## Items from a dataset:
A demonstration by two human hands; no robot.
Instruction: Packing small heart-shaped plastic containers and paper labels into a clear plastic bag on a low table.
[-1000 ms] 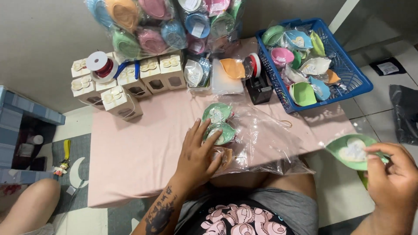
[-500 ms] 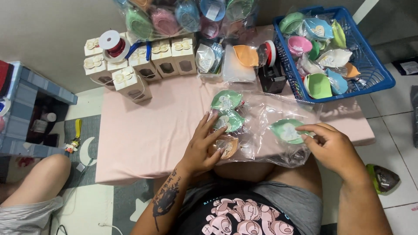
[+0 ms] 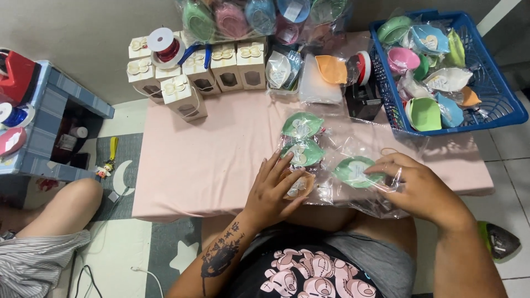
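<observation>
You are looking down on a low bench (image 3: 204, 171) covered in pale pink cloth, pushed against a plain grey-beige wall (image 3: 66, 27). The floor (image 3: 513, 160) to your right is light tile with dark grout lines. To your left lies a grey rug (image 3: 124, 176) with white moon and star shapes, and beyond it stands a blue-grey striped shelf unit (image 3: 61, 110). Light is even and soft

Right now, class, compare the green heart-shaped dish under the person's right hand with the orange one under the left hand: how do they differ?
The green dish is pale green; the orange dish is orange-brown. The green dish lies apart on the right of the clear plastic bag, under the right hand's fingertips; the orange dish ends a column of two other green dishes, beside the left hand. Both are heart-shaped and individually wrapped.
</observation>
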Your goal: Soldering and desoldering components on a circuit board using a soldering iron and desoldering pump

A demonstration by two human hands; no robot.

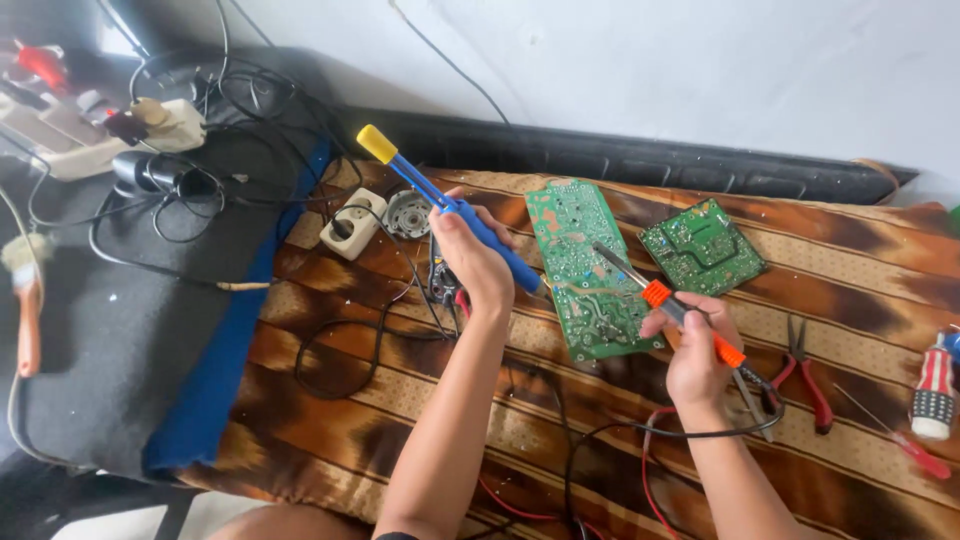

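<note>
Left hand (pixel 470 262) grips a blue desoldering pump (pixel 450 206), right hand (pixel 695 352) an orange-handled soldering iron (pixel 665 300), both tips converging from opposite sides on the long green circuit board (pixel 590 268) between them.

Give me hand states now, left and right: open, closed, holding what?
Left hand: closed on the blue desoldering pump, tip at the large green circuit board.
Right hand: closed on the orange-handled soldering iron, tip on that board.
</note>
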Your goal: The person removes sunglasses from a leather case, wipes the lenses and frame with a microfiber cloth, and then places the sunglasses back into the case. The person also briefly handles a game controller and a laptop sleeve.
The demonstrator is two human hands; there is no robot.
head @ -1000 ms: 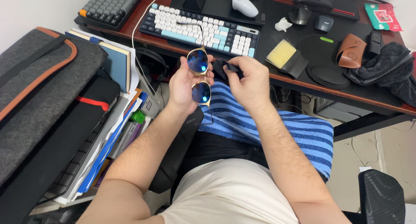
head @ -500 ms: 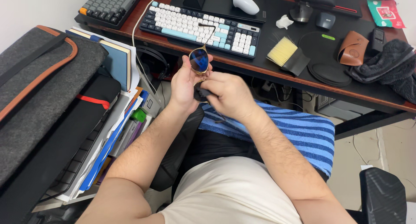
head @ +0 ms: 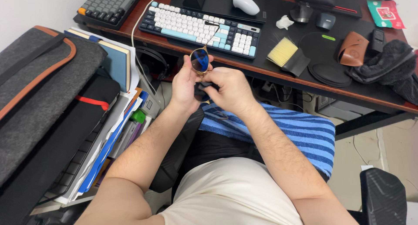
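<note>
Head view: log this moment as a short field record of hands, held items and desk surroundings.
left hand: holds gold-framed sunglasses with blue lenses
right hand: presses a small dark cloth on the lower lens
lap: blue striped towel
desk: white and blue keyboard, yellow brush, brown case

Cream tee w/ short sleeves, bare hairy forearms, dark trousers, no rings
</note>
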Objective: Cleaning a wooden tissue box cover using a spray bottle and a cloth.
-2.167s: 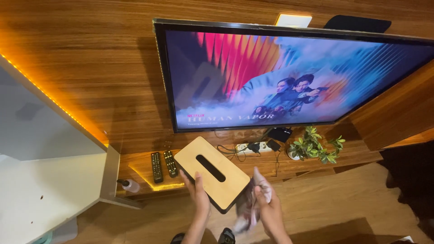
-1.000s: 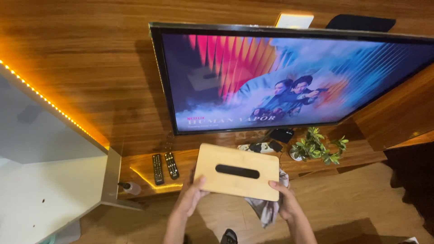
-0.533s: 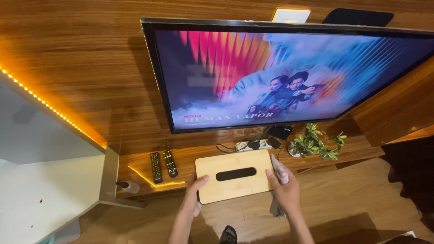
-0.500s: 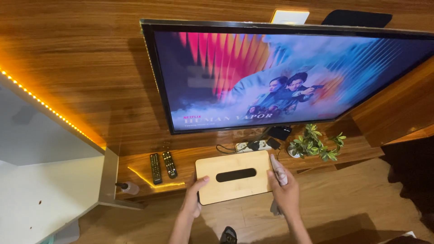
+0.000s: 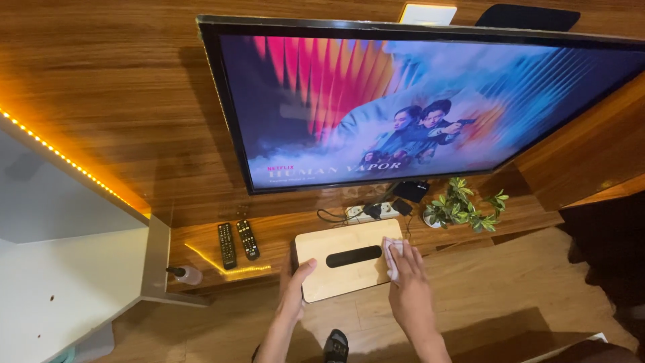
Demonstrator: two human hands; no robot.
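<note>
A flat box with a pale wooden lid and a dark oval slot, a tissue box (image 5: 339, 259), rests on the low wooden shelf (image 5: 282, 235) under the television. My left hand (image 5: 295, 286) grips its near left edge, thumb on the lid. My right hand (image 5: 406, 286) presses a small light cloth (image 5: 392, 254) against the lid's right end, fingers wrapped over the cloth.
A large lit television (image 5: 416, 101) hangs on the wood-panelled wall. Two black remotes (image 5: 236, 242) lie left of the box. A power strip with plugs (image 5: 369, 212) and a small potted plant (image 5: 463, 205) sit behind and right. A small bottle (image 5: 185, 274) lies beside a white cabinet (image 5: 74, 282).
The box was held up and tilted in both hands, then lowered flat onto the shelf. My right hand has brought the cloth up onto the lid's right end.
</note>
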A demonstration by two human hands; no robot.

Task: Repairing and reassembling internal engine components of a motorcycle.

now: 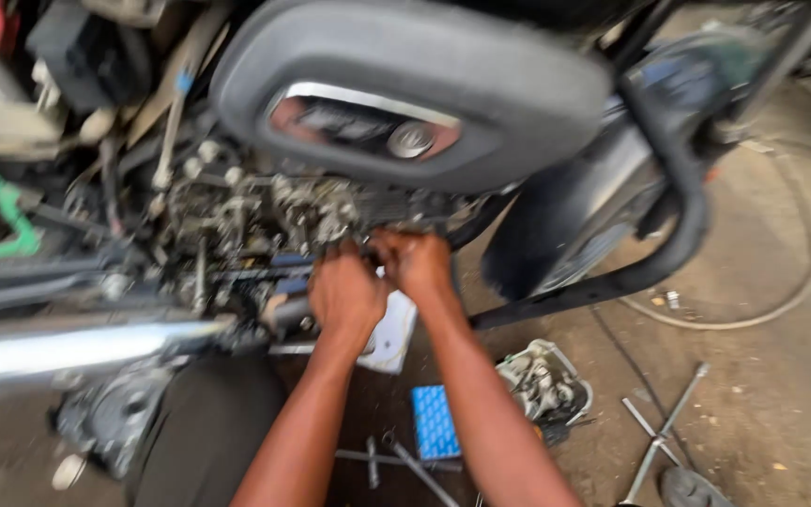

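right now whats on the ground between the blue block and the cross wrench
In the head view, a grimy engine part lies on the dirt floor between the blue block and the cross wrench.

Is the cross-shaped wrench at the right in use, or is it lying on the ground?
Lying on the ground. The cross-shaped wrench rests flat on the dirt, apart from both hands, which work at the engine.

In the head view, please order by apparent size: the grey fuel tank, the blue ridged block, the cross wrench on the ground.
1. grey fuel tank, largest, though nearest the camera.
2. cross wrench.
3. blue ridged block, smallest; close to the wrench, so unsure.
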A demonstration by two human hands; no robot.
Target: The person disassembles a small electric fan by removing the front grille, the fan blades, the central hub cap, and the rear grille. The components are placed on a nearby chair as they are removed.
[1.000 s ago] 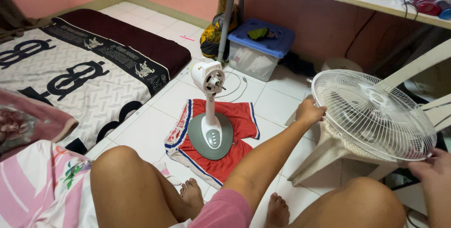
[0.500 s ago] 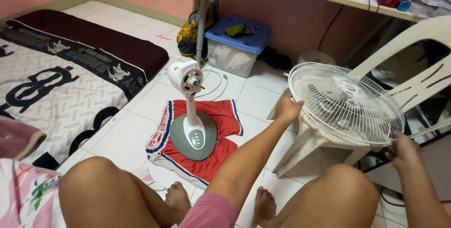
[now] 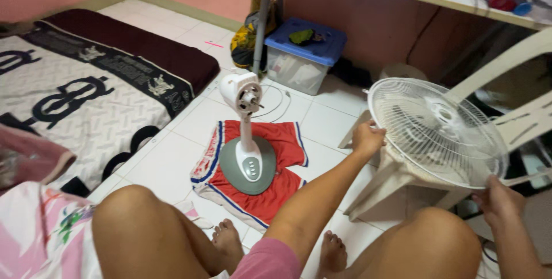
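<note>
my left hand (image 3: 368,139) reaches forward, arm almost straight, fingers curled over the left rim of the white fan grille (image 3: 437,132). my right hand (image 3: 501,200) sits low at the right, closed on the grille's lower right rim. the grille lies tilted on the seat of a pale plastic chair (image 3: 391,178), just under the edge of the bench (image 3: 460,3). its far side looks close to the chair back, though blur there makes it hard to judge. to my left, the fan stand (image 3: 248,152) is upright on red shorts (image 3: 276,141) on the tiled floor, well apart from the grille, with bare tiles between. beyond it a blue-lidded storage box (image 3: 305,54); the mattress (image 3: 86,89) borders the left. since half a second ago both hands keep the same grip, and the grille has barely shifted.
</note>
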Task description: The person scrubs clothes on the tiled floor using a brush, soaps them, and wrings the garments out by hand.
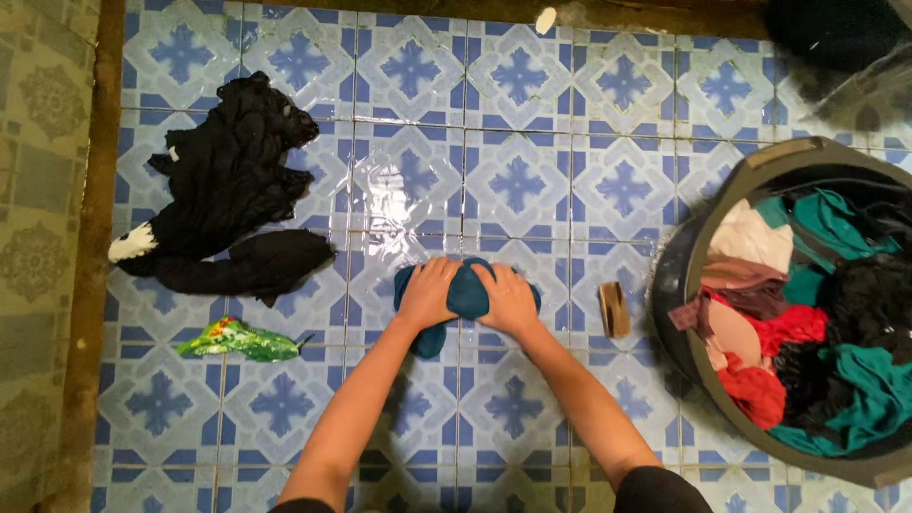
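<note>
Teal cloth (465, 296) lies bunched on the wet tiled floor (532, 190), long axis roughly left-right, gripped by the curled left hand (427, 293) and right hand (508, 299). Rightward, a dark basin (686, 285) holds mixed coloured laundry (807, 323). Farther left lies black clothing (228, 180).

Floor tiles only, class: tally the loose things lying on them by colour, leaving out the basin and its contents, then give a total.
Black cloth heap: 1
Teal cloth, pressed under the left hand and right hand: 1
Green wrapper: 1
Brown brush-like block: 1
Total: 4
</note>
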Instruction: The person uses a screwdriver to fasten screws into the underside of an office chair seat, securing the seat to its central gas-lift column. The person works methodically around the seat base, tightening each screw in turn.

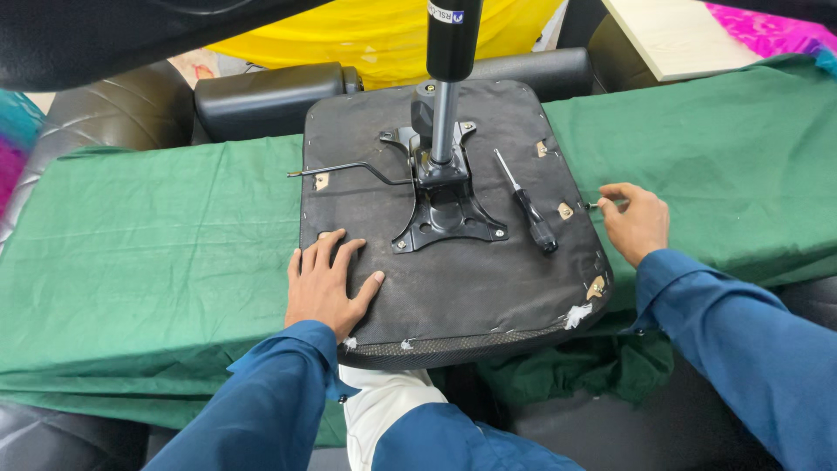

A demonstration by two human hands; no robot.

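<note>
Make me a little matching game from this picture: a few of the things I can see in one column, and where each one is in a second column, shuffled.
Things:
1. left hand
2. right hand
3. screwdriver
4. thin metal lever

Places:
A. lying loose on the seat underside, right of the metal plate
B. sticking out leftward from the central mechanism
C. flat on the near left part of the seat underside
D. on the green cloth beside the seat's right edge, pinching a small screw

Pairs: 1-C, 2-D, 3-A, 4-B
</note>
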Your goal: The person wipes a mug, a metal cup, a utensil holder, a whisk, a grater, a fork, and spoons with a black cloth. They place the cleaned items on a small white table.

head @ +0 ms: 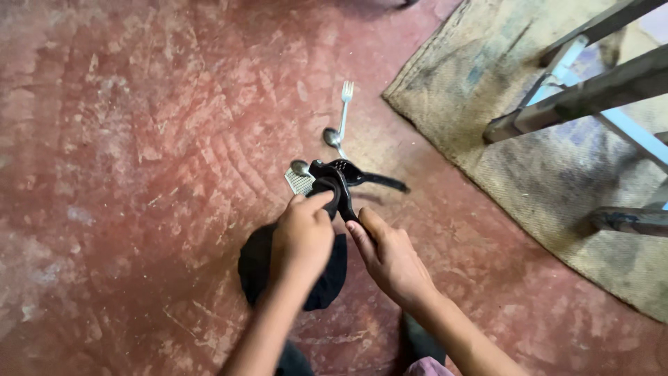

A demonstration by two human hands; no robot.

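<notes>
My right hand [391,256] grips one handle of a black hinged squeezer [342,177], held just above the red floor; its other handle sticks out to the right. My left hand [303,233] presses a black cloth [325,191] against the squeezer's cup, and the rest of the cloth [257,268] hangs down below my wrist. Just beyond the squeezer lie a fork [344,108], two spoons [331,136] and a small flat slotted utensil [298,182] on the floor.
The floor is worn red concrete [139,139]. A dirty woven mat [529,132] covers the right side, with dark wooden furniture legs [584,94] and a pale blue rail standing on it.
</notes>
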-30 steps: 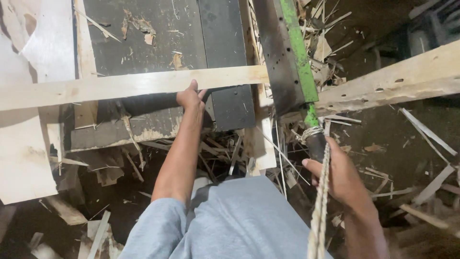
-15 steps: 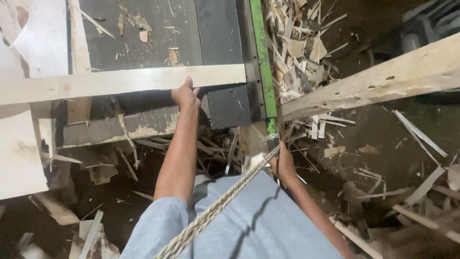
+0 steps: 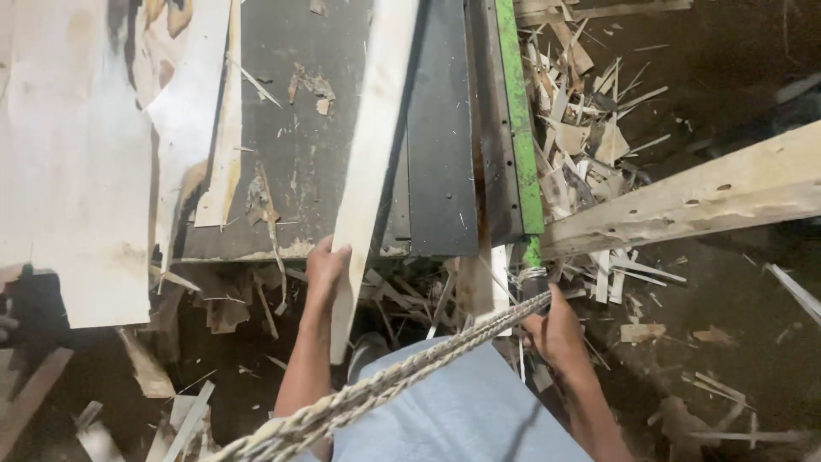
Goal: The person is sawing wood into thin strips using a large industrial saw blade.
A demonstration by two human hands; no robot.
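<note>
One head-worn view looks steeply down from above, close over the left hand (image 3: pixel 325 272) and right hand (image 3: pixel 556 329), facing the dark table (image 3: pixel 299 154) ahead and the scrap-strewn floor (image 3: pixel 727 282) around.

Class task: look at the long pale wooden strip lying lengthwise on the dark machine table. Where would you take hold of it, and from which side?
Grip the long pale wooden strip at its near end, which overhangs the dark machine table's front edge, coming from its left side. That end hangs free over the scrap, so fingers can wrap its narrow edges. The left hand already holds it there; the right hand is by the braided rope.
</note>
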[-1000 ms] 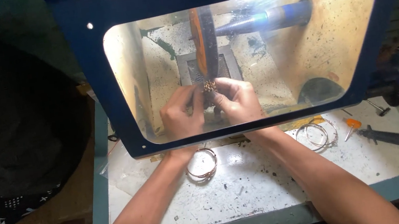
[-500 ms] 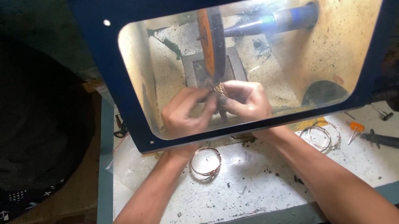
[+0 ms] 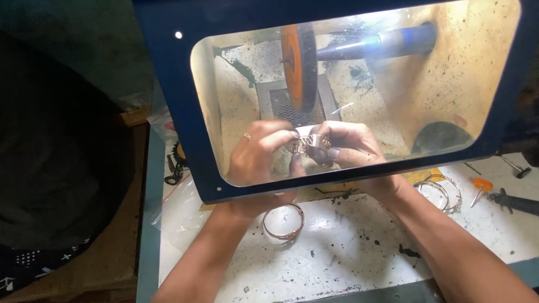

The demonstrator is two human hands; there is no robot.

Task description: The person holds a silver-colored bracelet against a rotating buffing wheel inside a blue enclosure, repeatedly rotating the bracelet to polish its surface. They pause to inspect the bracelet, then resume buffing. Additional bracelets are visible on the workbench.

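Note:
Both my hands reach under a blue hood (image 3: 178,101) with a clear window, into a lit chamber. My left hand (image 3: 257,150) and my right hand (image 3: 351,143) together grip a small patterned metal bangle (image 3: 309,142) between the fingertips. The bangle sits just below an orange-edged polishing wheel (image 3: 300,66) mounted on a horizontal shaft (image 3: 381,44). A ring shows on a finger of my left hand. I cannot tell whether the bangle touches the wheel.
On the speckled white bench (image 3: 347,253) lie a wire bangle (image 3: 283,221) near my left forearm, more thin bangles (image 3: 440,192) at the right, and a black-handled tool (image 3: 534,206) with a small orange one (image 3: 478,187). A dark cloth (image 3: 16,152) lies left.
My head has shifted, so the hood and wheel sit further right and lower in view. My hands stay together on the bangle under the wheel.

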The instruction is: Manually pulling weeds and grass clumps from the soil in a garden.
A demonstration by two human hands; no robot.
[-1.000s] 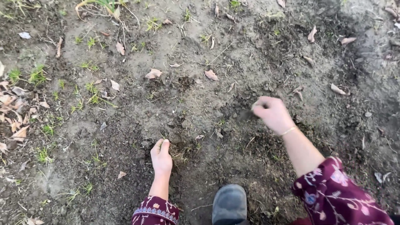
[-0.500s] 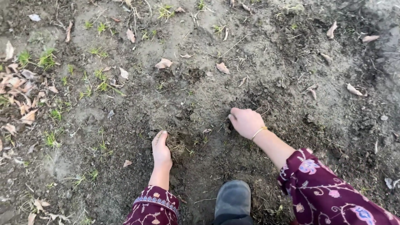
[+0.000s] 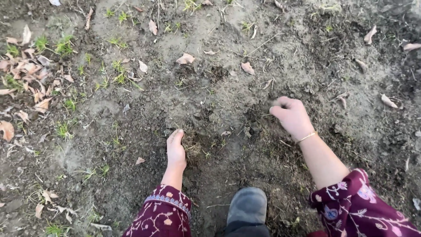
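Below, left hand (image 3: 176, 151) touches dry tuft (image 3: 191, 144); right hand (image 3: 291, 116) fisted.

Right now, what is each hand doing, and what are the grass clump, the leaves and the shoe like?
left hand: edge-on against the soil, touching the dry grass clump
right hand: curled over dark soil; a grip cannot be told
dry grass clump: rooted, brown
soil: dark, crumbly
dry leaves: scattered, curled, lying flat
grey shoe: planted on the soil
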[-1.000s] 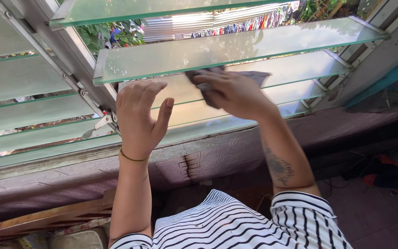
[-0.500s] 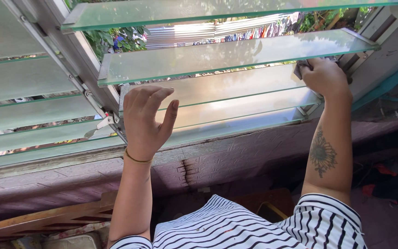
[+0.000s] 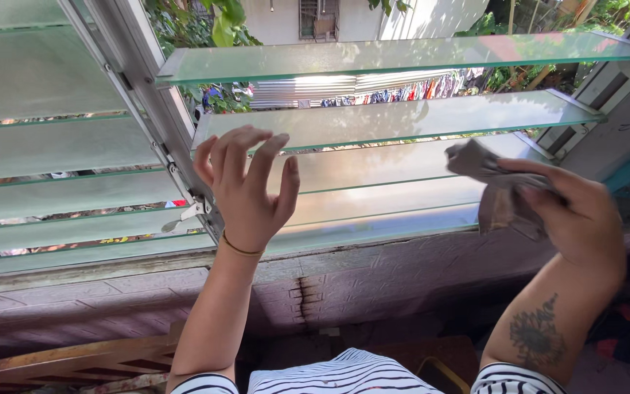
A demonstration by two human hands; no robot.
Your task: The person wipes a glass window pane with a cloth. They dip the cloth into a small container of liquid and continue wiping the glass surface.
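Observation:
My right hand (image 3: 577,215) grips a crumpled grey cloth (image 3: 486,186), held in the air just in front of the right end of the lower frosted glass louvre slats (image 3: 388,164). My left hand (image 3: 246,190) is raised with its fingers spread, holding nothing, in front of the left end of the same slats, close to the metal window frame post (image 3: 158,124). Two higher slats (image 3: 402,117) lie tilted open above both hands. My striped shirt shows at the bottom edge.
A second bank of frosted slats (image 3: 45,146) fills the left side. Below the window runs a purplish wall ledge (image 3: 373,266) with a dark crack. A wooden furniture edge (image 3: 60,361) sits at lower left. Foliage and hanging laundry show outside.
My right hand pulled the cloth off the slat's far right end and drew back toward me. The left hand rose slightly with fingers wider. The view tilted upward.

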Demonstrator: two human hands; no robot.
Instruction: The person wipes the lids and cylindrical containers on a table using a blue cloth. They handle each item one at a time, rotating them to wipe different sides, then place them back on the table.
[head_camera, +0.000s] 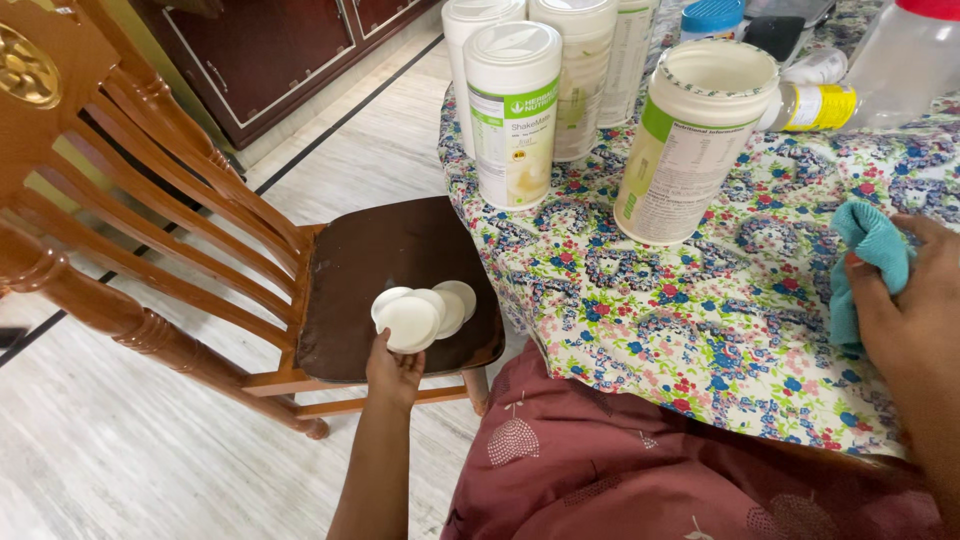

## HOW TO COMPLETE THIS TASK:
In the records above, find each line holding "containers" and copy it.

## YOUR SOLUTION:
Instruction: Packing small heart-shaped plastic containers and paper labels into a clear plastic bag on a low table.
Instruction: The person wipes the lids and cylindrical containers on a table using a blue cloth. They handle each item one at a time, rotating them to wipe different sides, then place them back on the table.

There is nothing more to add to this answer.